We Can't All Be Washingtons, But We Can All Be Patriots!
We anticipate making a motion in the near future regarding whether to endorse candidates, a mechanism for determining endorsements, and examining the potential benefits of our endorsement. Here were some of the things discussed:
- There are members who believe the viability of the Patriots is dependent on endorsing candidates
- There are members who believe the Patriots should be educating the electorate and endorsing ideas (as represented by our Core Values) not endorsing specific candidates
- We could endorse candidates through a simply majority vote for any office in which the patriots have a representative interest
- We could limit endorsements to a compelling majority (2/3, 3/4, etc.)
- We could establish a "Patriot Approved Candidate" process. Under such a process, we could review candidates (might include a questionnaire) and, assuming they are in align with our core values, they could receive designation as a Patriot Approved Candidate. We would need some value added for the candidate in order for this to be meaningful (maybe a link to their web page; publicity for door knocking, fund raising, etc; or a small blurb advertising the candidate).
I know there is a lot of passion on this issue. Please keep your comments positive and focused.
Lester and Nicholas,
I am very much in favor of your ideas.
I like the way the Family Foundation does their Virginia General Assembly Report Card. They essentially have a list of some key votes (20 total) in the VA house and senate. They then grade the incumbents on how they voted. We should do something similar and allow the non-incumbent challengers to add how they "would have voted" if given the chance. To do this, we would need to define some specific criterion such as lower taxes, smaller government, etc. and be specific about what that means. Then we can hold all the potential candidates up against a standardized measurement so voters can be comparing apples to apples. In this way we are not limiting ourselves to specific endorsements since many of us realize that there can be multiple candidates who are qualified for a given office. The VA US senate primary is a primary example of this. At the same time, one has to realize that approving multiple candidates in a primary can split the vote causing an undesirable candidate to win. Decisions decisions...
I agree that having more than one candidate who meets our criteria can be a problem in a race where an undesirable candidate is also running can be a problem. Still it is better than having no good candidate. I do not believe we are in a good position to try to be "king-makers". That is a tactic used by the establishment, and it usually comes to no good end.
I have heard that some of the other tea party groups are endorsing candidates. I would like to know how many are and how many are not. For those that do, what criterion do they use? Let's vote on an existing successful practice adapted from another group and not reinvent the wheel.
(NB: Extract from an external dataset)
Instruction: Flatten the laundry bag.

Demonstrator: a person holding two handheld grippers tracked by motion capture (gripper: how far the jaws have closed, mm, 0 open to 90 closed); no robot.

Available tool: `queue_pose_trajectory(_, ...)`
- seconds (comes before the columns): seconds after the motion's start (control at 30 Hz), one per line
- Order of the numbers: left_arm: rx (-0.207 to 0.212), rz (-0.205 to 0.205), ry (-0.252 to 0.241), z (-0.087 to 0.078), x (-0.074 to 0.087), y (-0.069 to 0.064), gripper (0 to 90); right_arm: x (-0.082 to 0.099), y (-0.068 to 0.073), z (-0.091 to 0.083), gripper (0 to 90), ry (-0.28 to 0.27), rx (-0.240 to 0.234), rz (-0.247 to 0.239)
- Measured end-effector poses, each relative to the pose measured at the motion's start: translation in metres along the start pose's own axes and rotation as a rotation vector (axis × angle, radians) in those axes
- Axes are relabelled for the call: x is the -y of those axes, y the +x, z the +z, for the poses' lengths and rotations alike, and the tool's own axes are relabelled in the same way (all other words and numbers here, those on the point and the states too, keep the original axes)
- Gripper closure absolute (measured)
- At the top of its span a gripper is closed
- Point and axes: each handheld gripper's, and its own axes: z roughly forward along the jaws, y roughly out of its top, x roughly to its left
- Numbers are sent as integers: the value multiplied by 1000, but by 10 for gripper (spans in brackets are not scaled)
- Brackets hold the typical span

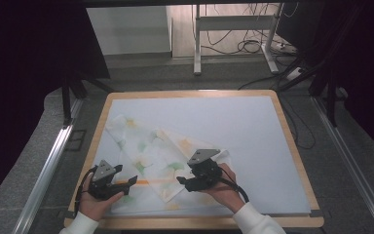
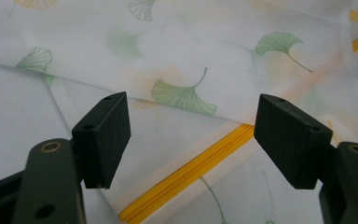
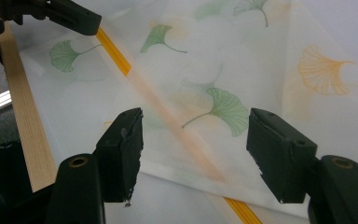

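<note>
- Nearest to the high camera are two hands, each with a black gripper, at the front edge of the table.
- Left gripper is released: its jaws stand wide apart over the cloth, and nothing is pressed between them.
- Between these jaws, in the left gripper view, a yellow stripe of the cloth runs slantwise, with a green leaf print just behind.
- Right gripper is also released, its jaws wide apart above the cloth, pointing to the left gripper.
- Cloth lies partly folded on the white mat, in the front left part of the table.
- Behind the table are a grey floor and cables.
</note>
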Motion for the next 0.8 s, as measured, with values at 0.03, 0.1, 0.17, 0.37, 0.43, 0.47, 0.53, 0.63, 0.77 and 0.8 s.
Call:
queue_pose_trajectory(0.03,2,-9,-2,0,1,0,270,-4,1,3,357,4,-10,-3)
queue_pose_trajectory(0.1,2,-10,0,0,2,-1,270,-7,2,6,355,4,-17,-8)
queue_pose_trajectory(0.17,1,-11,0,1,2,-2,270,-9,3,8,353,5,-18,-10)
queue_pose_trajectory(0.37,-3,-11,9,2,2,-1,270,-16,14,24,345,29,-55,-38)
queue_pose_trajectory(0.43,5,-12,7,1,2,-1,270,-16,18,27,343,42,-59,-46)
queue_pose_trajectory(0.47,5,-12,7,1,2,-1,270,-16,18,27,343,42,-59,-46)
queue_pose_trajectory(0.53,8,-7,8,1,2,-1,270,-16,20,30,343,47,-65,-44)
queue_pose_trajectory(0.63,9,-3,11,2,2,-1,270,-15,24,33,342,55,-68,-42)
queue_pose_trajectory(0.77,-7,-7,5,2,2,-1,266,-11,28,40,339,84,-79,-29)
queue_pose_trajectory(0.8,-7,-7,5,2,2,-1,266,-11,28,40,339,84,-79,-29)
I don't mean to put the cart in front of the horse, but I think that while we are discussing the endorsement of candidates, we need to consider what type of support we are willing to provide any candidate that we would endorse. In my opinion, if we think enough of a candidate to endorse them, we should be willing to work to get them elected. As we just saw last week, these elections tend to be very close and I believe we need to do whatever we can to get an endorsed candidate into office. Again, I realize that we have not made a decision on endorsements, I just think we also need to consider the overall impact if that is the path we take.
Tim, Your concerns are very much a part of the endorsement discussion. The criteria, the process, and the practical effects of an endorsement are all things that we need to iron out in order to come to a decision that will stand the test of time. I hope to gain some insights this weekend into what other groups are doing and how well different approaches are working.
I appreciate all the thoughtful feedback so far. I agree there is much to be thought through regarding the process for approving/endorsing should we choose that path. However, I am hopefuly we can take this one step at a time. We want to see Patriots engaged in our process and part of that is reaching agreement on bigger ideas and then allowing our committees to brainstorm a proposed way forward to implement those decisions. That gets more members engaged in areas where they have an interest and a passion. That isn't to say others cannot provide them comments and feedback. However, the idea of committees is, understanding progress doesn't allow every decision to be made by 400 people, we place areas of responsibility with smaller groups of folks. While we are not tied to their recommendations, I would expect them to be ready for a vote (perhaps with minor changes/amendments).
Let us consider those ~350 people that infrequently attend periodic meetings. This point is worthy of another discussion/thread that the leaderships can shepherd into the future. For we know that one of the hallmarks of the Tea Party movement is that many of these people who support the ideals of the movement have jobs, lives, and families. They cannot attend all these meetings but still want to be involved in what little ways they are able. The organization needs to consider supplying the mechanisms for involvement whether that be sub-comittees, on-line meetings, or some other means that others might want to brainstorm. The reality is: we can't all attend meetings and be "leaders". Some just want to support, encourage, and help from their homes and everyday lives. Let us be creative and give those seemingly uninvolved members a few niche opportunities. How are other Tea Party groups involving those on the periphery successfully?
Well said. We have folks who, through their membership, have expressed an interest in maikng a difference. We have an obligation to find creative ways to help them do just that. I think Scott's effort to break us down by district is a move in that direction. We need others.
It seems to me that we should determine our mission for next year first and then address this issue.